GOAL OF THE EXERCISE =>
What is wanted is an exact copy of the lines from the top of the listing through the line containing "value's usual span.".
COLLECTED DATA: Begin
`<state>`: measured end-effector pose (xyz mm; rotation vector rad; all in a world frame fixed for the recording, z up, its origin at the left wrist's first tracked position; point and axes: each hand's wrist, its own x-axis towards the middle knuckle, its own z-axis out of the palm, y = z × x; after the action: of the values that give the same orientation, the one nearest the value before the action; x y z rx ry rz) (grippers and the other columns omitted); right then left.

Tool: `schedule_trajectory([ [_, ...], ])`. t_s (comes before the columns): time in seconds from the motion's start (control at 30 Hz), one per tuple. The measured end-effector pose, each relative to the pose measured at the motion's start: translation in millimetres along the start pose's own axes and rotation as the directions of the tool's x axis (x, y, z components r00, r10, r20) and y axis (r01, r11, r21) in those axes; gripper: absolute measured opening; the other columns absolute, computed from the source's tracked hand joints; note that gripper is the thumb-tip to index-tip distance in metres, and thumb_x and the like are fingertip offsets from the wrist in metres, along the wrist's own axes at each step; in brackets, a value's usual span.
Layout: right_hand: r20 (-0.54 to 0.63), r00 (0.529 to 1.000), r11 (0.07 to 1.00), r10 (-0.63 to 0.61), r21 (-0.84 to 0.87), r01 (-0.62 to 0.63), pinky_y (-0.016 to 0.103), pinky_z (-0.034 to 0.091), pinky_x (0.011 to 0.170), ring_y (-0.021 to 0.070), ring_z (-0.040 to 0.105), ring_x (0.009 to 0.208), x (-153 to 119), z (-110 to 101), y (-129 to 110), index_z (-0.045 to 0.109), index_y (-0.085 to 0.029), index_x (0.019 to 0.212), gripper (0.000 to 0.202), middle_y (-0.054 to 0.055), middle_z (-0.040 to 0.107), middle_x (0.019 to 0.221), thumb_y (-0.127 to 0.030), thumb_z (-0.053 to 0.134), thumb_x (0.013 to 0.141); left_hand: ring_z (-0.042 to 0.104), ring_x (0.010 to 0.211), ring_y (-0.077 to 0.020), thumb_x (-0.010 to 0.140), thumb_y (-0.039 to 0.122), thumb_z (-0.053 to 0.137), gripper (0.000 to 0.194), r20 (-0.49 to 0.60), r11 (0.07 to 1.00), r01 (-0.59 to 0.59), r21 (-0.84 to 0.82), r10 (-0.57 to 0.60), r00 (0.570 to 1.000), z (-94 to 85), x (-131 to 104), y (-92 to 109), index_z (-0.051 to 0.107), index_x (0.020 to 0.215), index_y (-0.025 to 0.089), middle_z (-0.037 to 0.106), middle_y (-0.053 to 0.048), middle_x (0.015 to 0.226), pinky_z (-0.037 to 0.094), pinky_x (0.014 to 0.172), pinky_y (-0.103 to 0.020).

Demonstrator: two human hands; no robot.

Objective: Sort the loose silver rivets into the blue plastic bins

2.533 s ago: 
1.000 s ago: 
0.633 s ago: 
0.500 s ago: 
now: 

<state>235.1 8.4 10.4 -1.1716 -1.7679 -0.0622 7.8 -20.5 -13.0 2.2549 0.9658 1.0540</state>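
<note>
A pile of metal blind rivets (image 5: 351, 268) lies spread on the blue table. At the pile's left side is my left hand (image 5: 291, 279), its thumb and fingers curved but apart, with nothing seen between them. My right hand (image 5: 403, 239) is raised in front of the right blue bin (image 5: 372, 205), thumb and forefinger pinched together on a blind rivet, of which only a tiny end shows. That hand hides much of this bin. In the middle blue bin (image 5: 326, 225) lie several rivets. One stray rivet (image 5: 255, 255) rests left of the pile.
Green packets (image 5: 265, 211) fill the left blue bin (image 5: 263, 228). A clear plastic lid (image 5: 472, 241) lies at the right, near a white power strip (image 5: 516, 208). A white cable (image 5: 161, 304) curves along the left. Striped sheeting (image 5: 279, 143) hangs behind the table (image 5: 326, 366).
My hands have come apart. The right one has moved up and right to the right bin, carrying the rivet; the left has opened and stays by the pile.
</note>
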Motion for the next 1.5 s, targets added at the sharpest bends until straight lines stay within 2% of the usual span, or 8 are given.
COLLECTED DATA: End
THE COMPLETED TASK =>
`<state>`: measured end-effector pose (xyz mm; rotation vector rad; all in a world frame fixed for the recording, z up, its origin at the left wrist's first tracked position; point and axes: each hand's wrist, its own x-axis towards the middle knuckle, its own z-axis out of the palm, y = z × x; after the action: of the values that give the same orientation, the one nearest the value before the action; x y z rx ry rz) (grippers and the other columns omitted); right then left.

Tool: `schedule_trajectory([ [_, ...], ])`. t_s (comes before the columns): time in seconds from the motion's start (control at 30 Hz), one per tuple. The measured end-effector pose, each relative to the pose measured at the motion's start: translation in millimetres along the start pose's own axes and rotation as the directions of the tool's x axis (x, y, z components r00, r10, r20) and y axis (r01, r11, r21) in those axes; gripper: absolute measured opening; the other columns absolute, computed from the source's tracked hand joints; note that gripper is the thumb-tip to index-tip distance in metres, and thumb_x and the like are fingertip offsets from the wrist in metres, along the wrist's own axes at each step; in brackets, a value's usual span.

A complete answer has now been given.